-- Exercise objective --
Beneath this line is the data. Output exactly the lines from the line with "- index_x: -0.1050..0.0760" to the line with "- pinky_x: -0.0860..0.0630", both ends included, and nothing more.

(Records from a collection)
################

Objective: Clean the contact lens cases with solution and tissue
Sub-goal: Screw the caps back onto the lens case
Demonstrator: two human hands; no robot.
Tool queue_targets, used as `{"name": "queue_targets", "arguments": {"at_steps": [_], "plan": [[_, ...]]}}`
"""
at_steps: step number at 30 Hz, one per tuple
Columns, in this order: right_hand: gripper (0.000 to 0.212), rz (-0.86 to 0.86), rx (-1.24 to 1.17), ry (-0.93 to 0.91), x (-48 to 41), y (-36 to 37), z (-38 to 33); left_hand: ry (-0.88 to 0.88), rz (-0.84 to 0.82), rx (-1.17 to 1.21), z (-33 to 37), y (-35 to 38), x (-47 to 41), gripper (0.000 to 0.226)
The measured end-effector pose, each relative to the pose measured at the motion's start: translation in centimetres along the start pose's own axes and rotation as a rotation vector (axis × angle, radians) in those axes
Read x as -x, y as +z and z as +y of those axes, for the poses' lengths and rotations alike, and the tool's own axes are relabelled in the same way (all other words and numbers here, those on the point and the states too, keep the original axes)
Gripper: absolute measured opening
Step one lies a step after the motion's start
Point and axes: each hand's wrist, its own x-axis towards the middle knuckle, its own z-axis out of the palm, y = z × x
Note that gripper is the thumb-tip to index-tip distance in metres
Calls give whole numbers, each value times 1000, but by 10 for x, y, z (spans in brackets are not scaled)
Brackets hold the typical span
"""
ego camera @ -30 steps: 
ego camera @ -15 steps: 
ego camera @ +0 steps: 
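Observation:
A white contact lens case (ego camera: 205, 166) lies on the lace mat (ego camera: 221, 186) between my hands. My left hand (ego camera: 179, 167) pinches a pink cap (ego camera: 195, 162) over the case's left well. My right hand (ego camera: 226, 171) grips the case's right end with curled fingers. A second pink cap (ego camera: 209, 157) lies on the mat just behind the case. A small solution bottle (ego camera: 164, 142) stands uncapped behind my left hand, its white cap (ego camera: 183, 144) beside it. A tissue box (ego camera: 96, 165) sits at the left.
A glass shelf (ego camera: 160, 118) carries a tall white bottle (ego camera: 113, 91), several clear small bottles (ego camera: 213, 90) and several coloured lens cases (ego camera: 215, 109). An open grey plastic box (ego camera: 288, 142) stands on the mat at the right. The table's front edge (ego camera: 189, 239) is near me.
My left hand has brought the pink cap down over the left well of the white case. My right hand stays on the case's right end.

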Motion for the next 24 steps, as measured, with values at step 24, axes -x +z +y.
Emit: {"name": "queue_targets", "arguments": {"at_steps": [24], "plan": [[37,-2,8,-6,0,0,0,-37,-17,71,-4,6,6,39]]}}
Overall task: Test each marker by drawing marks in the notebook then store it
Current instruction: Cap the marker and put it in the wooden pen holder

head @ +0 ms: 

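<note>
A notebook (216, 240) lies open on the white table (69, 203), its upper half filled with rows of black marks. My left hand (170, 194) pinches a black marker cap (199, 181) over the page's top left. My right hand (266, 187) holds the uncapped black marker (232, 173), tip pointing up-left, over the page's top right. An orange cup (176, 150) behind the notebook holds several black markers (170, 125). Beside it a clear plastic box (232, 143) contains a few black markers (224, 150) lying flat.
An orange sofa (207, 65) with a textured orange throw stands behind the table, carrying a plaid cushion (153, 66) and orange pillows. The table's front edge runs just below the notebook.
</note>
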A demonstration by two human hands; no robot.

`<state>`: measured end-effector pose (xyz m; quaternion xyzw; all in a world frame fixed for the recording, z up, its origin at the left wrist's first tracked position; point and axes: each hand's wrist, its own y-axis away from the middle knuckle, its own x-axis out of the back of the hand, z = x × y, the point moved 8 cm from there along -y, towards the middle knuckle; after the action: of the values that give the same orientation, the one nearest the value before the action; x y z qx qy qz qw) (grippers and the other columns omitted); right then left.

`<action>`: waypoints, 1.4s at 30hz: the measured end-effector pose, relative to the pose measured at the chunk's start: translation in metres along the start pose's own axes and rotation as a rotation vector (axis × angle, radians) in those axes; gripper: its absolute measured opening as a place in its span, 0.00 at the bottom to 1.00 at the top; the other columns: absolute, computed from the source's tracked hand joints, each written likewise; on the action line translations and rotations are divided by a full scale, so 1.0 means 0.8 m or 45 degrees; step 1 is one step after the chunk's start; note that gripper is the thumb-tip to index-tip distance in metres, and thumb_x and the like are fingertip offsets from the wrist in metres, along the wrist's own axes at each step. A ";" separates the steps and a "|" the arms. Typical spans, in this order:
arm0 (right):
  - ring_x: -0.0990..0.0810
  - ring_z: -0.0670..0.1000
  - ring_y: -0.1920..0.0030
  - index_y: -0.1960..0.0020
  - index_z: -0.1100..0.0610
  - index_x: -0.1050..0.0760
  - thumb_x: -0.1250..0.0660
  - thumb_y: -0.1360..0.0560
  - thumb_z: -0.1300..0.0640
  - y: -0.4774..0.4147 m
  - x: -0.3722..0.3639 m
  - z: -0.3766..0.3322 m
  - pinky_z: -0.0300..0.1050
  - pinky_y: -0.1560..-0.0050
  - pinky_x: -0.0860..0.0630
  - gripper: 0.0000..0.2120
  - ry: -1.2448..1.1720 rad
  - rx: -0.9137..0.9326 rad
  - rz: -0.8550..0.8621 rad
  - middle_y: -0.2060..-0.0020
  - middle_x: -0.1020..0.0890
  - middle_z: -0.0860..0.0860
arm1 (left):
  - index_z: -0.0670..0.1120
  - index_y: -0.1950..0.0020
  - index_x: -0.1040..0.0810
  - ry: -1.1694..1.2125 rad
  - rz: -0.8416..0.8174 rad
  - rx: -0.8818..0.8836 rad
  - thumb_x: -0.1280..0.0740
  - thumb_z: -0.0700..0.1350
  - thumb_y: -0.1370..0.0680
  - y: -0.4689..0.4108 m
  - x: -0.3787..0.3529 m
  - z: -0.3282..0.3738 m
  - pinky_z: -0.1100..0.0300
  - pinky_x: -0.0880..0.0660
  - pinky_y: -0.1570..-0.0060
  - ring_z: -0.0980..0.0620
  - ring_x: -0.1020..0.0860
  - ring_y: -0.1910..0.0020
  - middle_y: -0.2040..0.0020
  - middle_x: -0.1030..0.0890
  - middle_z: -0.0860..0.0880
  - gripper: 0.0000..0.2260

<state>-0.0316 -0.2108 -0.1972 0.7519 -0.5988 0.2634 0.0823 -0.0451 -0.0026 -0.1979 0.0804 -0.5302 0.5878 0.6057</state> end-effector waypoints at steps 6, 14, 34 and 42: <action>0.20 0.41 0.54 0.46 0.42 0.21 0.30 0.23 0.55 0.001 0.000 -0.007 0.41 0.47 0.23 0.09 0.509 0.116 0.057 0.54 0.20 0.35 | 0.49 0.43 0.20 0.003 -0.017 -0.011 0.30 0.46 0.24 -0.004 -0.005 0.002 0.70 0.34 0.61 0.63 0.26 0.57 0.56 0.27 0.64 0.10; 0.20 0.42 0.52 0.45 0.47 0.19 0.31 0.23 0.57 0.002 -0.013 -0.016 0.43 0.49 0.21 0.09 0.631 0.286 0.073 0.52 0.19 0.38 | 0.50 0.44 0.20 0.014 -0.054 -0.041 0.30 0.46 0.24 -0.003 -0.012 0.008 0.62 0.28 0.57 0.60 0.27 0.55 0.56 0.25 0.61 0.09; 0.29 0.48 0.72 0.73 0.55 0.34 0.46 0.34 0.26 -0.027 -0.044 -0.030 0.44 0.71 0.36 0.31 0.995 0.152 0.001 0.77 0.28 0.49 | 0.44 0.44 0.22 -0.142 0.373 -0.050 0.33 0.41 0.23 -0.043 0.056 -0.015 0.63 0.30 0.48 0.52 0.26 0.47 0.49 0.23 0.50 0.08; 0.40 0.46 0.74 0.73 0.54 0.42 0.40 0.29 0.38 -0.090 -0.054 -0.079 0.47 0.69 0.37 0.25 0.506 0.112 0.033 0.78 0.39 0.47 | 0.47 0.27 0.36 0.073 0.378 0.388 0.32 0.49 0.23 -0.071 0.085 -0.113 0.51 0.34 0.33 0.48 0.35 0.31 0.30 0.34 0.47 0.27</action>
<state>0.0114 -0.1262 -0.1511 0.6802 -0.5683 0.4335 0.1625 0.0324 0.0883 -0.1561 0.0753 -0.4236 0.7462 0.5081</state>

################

-- Result of the exercise --
  - index_x: -0.1050..0.0760
  - thumb_x: -0.1250..0.0660
  - thumb_y: -0.1360..0.0560
  - thumb_z: -0.1300..0.0640
  - y: -0.4774..0.4147 m
  - x: -0.3722..0.3639 m
  - z: -0.3766..0.3322 m
  - pinky_z: -0.0300..0.1050
  - pinky_y: -0.1560..-0.0050
  - pinky_x: -0.0860..0.0630

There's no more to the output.